Raumlicht reicht aus Energy Harvesting für RFID-Tags

Die PV-Zellen auf Basis von Perowskit liefern genügend Energie, um RFID-Tags über Jahre zu versorgen, auch in geschlossenen Räumen.
Die PV-Zellen auf Basis von Perowskit liefern genügend Energie, um RFID-Tags über Jahre zu versorgen, auch in geschlossenen Räumen.

Forscher vom MIT haben Sensoren mit Photovoltaik ausgestattet. Auf RFID-Tags stellen sie genügend Energie bereit, um in IoT-Geräten jahrelang Daten übertragen zu können.

Die Photozellen bestehen aus Perowskit, das flexibel ist und sich relativ einfach verarbeiten lässt. Die PV-Zellen können nicht nur außerhalb von Gebäuden sondern auch in weniger gut beleuchteten Zimmern das vorhandene Licht in Strom umwandeln, der ausreicht, um die RFID-Tags zu versorgen.

»Künftig werden uns Milliarden von Sensoren umgeben. Sie mit Batterien auszustatten, die regelmäßig ausgetauscht werden müssen, ist unrealistisch. Die Perowskit-Materialien, die wir benutzen, können Licht in geschlossenen Räumen sehr effizient in Strom wandeln, genug um die Sensoren über Jahre arbeiten zu lassen«, sagt Sai Nithin Kantareddy, Doktorandin am Auto-ID Laboratory des MIT.

In Artikeln, die in »Advanced Functional Materials« und »IEEE Sensors« erschienen sind, beschreiben die Forscher vom Auto-ID Laboratory und Photovoltaics Research Laboratory des MIT, wie Sensoren über mehrere Tage hinweg die Temperatur außerhalb und innerhalb von Gebäuden kontinuierlich messen und die Daten übertragen. Dabei können sie fünfmal größere Distanzen überbrücken als herkömmliche RFID-Tags – ohne Batterien. Die Sensoren und die PV-Zellen können über Jahre arbeiten, bevor sie ersetzt werden müssen. Sie würden sich also auch dazu eigenen, Güter in Lieferketten zu überwachen, in der Landwirtschaft den Zustand des Bodens kontinuierlich zu prüfen und den Energieverbrauch von Geräten innerhalb und außerhalb von Gebäuden zu beobachten.

Traditionelle PV-Zellen können zwar auch genügend Energie aus dem umgebenden Licht gewinnen – allerdings nur unter günstigen Bedingungen. Sie sind relativ teuer, funktionieren nur gut unter direkter Sonneneinstrahlung, sind nicht transparent und unflexibel. Die Zellen aus Perowskit werden dagegen in einem Roll-zu-Rolle-Prozess kostengünstig gefertigt, sind sehr dünn, flexibel und transparent. Zudem können sie auch Licht aus Leuchten effektiv in Strom wandeln.

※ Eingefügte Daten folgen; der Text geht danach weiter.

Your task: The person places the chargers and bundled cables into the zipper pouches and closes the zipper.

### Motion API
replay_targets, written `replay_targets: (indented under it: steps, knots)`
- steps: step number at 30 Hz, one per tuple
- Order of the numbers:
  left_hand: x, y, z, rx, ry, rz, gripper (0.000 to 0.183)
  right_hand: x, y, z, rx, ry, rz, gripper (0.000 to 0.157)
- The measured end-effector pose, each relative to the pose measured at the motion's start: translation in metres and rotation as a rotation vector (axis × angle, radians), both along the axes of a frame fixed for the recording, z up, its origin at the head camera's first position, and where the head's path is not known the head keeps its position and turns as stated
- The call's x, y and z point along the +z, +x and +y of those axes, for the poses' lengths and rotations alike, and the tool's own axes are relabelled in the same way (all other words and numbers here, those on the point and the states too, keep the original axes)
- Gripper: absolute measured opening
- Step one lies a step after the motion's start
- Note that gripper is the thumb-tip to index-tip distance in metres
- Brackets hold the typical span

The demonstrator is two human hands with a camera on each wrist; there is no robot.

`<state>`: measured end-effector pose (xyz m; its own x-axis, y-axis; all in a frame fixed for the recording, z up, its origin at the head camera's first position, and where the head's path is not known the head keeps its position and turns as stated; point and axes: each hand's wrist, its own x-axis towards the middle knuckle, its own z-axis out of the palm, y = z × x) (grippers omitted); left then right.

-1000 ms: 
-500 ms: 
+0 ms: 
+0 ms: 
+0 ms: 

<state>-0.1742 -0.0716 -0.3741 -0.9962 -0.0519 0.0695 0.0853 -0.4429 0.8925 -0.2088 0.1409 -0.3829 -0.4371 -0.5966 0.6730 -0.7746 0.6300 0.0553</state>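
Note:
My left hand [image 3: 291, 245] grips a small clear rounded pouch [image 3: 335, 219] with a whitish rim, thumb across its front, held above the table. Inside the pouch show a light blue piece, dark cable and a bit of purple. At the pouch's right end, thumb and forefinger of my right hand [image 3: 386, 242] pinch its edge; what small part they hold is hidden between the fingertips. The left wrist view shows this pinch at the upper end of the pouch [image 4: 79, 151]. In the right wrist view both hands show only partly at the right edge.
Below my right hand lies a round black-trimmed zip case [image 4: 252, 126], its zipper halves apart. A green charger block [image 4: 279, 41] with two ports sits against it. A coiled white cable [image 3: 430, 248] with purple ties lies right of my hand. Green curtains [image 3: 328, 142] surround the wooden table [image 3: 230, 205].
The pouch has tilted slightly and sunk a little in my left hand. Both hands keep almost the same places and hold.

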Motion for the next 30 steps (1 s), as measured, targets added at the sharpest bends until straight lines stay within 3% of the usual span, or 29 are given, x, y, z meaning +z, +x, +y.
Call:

In herkömmlichen RFID-Systemen gewinnen die Tags die Energie aus den elektromagnetischen Strahlen, die die Reader aussenden. So können sie die Daten speichern und erhalten genügend Energie, um sie zu übertragen. Allerdings reicht das nur für Distanzen von unter einem Meter. Die Forscher des MIT haben jetzt die Tags mit den PV-Zellen ausgestattet, so dass sie unabhängig vom Reader Energie gewinnen können.

Ausschlaggebend sind die neuen Perowskit-Zellen, die derzeit auf einen Wirkungsgrad von 10 Prozent kommen – was für die noch in der Entwicklung befindlichen Perowskit-Zellen ein guter Wert sei. Unter Sonneneinstrahlung liefern sie 4,3 V. Das reicht aus, um den IC zu versorgen und Daten über ein Distanz von 5 Metern für einige Sekunden zu übertragen, wie ein Artikel in »Advanced Functional Materials« beschreibt. In einem weiteren Artikel in »IEEE Sensors« beschreiben die Forscher eine Wide-Bandgap-Perowkit-Zelle, die innerhalb von räumen einen Wirkungsgrad von 18,5 bis 21,4 Prozent erreicht. Beide Zelltypen können innerhalb und außerhalb von Gebäuden arbeiten. Lichteinstrahlung von 45 Minuten reicht aus, um die Sensoren drei Stunden arbeiten zu lassen.

Den RFID-Tag haben die Wissenschaftler zunächst nur dafür ausgelegt, Temperaturen zu messen. Im nächsten Schritt sollen Sensoren dazu kommen, die Feuchte, Druck, Vibrationen messen und chemische Stoffe erkennen können.